Networking/Archive/DASH/Implementation
Work in progress
This design page for DASH implementation in Gecko is focused on the Networking/Necko code to be implemented.
Current Design and Behavior of non-adaptive streams
With current native video, Necko buffers the data until it is safe to start playing. nsMediaChannelStream downloads data via HTTP and puts that data in an nsMediaCache. nsMediaCache in turn makes this data available to decoder threads via read() and seek() APIs. The decoders then read the data and enqueue it in A/V queues.
Chris Pearce has a blog post [here] that describes the current architecture.
Figure 1 Current Gecko Video Architecture (taken from http://pearce.org.nz/uploaded_images/video-architecture.svg with additions for Necko code).

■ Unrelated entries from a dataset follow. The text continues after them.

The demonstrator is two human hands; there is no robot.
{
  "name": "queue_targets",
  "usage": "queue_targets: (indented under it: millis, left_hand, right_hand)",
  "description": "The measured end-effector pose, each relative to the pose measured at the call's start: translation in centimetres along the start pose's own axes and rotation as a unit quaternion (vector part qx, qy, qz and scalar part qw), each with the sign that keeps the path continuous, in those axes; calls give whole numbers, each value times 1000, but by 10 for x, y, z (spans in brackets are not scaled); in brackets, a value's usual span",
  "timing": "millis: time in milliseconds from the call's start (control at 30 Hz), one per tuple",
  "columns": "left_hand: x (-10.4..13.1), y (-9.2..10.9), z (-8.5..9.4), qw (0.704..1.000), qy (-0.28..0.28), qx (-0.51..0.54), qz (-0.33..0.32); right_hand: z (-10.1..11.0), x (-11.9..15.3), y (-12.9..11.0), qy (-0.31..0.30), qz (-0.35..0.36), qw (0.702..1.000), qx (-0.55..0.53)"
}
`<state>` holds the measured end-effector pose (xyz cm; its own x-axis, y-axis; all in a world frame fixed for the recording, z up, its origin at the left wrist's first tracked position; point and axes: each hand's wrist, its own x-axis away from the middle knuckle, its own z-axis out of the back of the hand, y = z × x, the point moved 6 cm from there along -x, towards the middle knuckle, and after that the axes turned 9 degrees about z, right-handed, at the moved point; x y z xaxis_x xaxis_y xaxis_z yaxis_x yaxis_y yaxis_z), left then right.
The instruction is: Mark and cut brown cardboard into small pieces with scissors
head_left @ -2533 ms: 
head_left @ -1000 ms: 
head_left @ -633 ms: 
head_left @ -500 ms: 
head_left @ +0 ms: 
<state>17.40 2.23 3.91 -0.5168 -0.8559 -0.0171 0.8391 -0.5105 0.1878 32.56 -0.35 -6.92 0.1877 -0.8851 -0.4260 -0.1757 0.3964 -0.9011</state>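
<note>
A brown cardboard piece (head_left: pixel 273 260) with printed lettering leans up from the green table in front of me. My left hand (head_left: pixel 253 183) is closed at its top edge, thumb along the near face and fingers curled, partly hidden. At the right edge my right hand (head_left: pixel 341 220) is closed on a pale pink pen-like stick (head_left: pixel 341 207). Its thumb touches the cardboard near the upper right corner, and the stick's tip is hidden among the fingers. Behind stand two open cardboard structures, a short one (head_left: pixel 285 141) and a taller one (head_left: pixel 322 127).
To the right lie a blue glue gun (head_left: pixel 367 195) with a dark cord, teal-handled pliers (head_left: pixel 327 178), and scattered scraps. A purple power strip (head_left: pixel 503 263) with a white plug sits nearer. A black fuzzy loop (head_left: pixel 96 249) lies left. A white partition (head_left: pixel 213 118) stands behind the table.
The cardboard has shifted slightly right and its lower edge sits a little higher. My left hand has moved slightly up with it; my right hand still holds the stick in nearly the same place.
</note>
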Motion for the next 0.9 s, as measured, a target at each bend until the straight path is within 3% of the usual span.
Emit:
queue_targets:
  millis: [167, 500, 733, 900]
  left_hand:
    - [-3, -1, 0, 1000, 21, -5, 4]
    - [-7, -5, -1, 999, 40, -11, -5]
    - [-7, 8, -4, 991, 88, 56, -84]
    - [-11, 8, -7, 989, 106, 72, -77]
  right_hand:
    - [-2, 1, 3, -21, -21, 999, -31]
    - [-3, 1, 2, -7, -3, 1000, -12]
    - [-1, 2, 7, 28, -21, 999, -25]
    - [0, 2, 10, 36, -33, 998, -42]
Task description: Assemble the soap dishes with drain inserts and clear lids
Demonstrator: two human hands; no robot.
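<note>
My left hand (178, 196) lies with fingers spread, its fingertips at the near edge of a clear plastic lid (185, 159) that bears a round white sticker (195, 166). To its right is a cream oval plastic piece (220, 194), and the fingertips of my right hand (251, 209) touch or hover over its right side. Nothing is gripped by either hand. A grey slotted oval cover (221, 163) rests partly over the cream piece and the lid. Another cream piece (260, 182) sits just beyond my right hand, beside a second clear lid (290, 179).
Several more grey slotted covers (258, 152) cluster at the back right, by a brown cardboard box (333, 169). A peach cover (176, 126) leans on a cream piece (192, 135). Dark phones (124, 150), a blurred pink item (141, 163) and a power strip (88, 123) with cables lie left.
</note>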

High Level Approaches - Segment Request and Delivery to MediaStream/MediaCoder
Two initial ideas were suggested by Rob O'Callahan:
- One nsMediaDASHStream class is created which manages the monitoring of local capabilities/load and adapts download by switching streams as necessary. Then one nsMediaCache provides data to a single nsWebMDecoder.
Diagram needed
Description needed
- One nsMediaDASHStream as before, but with multiple nsWebMDecoders, one for each encoded stream available on the server. Only one nsWebMDecoder would be used at a time.
Diagram needed
Description needed
Question: Are these approaches possible? Can a single MediaCoder handle multiple streams? Can a single MediaStream handle changes in bitstream coming from DASH?
- VP8/Video
- Chris Pearce: "For VP8 basically yes. In bug 626979 (and a follow-up fix in bug 661456) we implemented support WebM's track metadata DisplayWidth/DisplayHeight elements. We scale whatever contained video frames we encounter to DisplayWidth x DisplayHeight pixels, so you can change the dimensions of video frames at will while encoding a single track."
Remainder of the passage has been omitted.